Problem statement >>
The response must consist of the lines below from the one with "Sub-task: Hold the" through the one with "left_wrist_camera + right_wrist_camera", exactly as they appear and with both ends kept.

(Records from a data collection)
----------

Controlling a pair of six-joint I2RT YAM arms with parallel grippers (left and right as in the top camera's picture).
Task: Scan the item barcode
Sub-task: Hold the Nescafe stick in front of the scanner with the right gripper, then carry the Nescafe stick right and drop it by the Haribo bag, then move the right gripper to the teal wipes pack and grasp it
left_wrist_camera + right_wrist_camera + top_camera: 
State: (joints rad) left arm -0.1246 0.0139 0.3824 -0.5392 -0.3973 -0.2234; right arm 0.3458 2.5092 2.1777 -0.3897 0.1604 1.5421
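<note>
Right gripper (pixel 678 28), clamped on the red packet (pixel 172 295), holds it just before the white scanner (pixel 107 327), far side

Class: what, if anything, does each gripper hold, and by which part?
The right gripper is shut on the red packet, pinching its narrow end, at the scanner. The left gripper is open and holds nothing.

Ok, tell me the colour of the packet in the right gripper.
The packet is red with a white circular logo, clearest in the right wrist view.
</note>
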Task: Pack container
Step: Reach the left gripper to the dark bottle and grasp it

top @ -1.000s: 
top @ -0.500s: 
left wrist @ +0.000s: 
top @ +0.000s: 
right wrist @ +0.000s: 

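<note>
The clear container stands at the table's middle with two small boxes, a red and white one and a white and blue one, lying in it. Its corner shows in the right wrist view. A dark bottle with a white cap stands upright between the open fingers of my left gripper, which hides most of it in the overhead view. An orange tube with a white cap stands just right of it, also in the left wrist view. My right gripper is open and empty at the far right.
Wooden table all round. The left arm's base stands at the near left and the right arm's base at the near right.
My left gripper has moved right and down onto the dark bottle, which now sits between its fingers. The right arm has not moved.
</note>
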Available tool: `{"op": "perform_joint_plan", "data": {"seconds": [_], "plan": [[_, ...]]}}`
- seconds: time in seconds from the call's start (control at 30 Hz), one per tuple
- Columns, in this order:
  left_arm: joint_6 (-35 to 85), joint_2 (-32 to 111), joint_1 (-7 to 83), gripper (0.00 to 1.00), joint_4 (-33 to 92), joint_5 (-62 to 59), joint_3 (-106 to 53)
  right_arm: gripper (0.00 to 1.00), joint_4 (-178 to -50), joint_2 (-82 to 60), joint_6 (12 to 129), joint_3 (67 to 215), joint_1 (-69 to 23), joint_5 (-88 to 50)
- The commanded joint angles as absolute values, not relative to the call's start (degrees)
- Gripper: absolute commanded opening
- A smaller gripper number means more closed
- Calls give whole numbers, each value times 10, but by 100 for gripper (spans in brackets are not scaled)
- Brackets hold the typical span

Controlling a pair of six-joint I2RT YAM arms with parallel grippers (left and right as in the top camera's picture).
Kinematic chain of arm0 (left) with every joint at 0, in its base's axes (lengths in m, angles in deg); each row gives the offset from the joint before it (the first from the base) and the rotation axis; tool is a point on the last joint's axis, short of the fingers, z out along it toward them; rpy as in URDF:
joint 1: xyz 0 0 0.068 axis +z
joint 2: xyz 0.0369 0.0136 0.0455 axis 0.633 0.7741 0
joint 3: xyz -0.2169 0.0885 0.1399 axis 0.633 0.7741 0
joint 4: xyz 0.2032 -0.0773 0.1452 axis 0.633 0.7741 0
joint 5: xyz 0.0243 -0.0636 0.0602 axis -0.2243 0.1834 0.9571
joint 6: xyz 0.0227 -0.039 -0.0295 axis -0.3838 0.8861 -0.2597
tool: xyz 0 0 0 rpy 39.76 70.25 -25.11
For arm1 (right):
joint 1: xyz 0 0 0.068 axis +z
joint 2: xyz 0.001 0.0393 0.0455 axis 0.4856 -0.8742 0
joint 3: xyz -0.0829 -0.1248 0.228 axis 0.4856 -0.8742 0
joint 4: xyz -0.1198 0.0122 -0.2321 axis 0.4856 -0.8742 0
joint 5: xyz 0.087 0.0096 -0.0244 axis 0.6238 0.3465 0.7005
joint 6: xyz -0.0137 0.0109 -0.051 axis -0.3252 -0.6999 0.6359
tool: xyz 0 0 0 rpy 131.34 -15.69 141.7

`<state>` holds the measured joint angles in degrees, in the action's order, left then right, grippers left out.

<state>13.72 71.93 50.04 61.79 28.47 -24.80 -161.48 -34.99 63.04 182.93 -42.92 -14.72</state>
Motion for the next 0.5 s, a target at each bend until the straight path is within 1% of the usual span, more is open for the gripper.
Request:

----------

Response >>
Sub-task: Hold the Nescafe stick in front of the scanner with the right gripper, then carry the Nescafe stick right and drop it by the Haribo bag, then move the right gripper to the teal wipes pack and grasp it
left_wrist_camera + right_wrist_camera + top_camera: 

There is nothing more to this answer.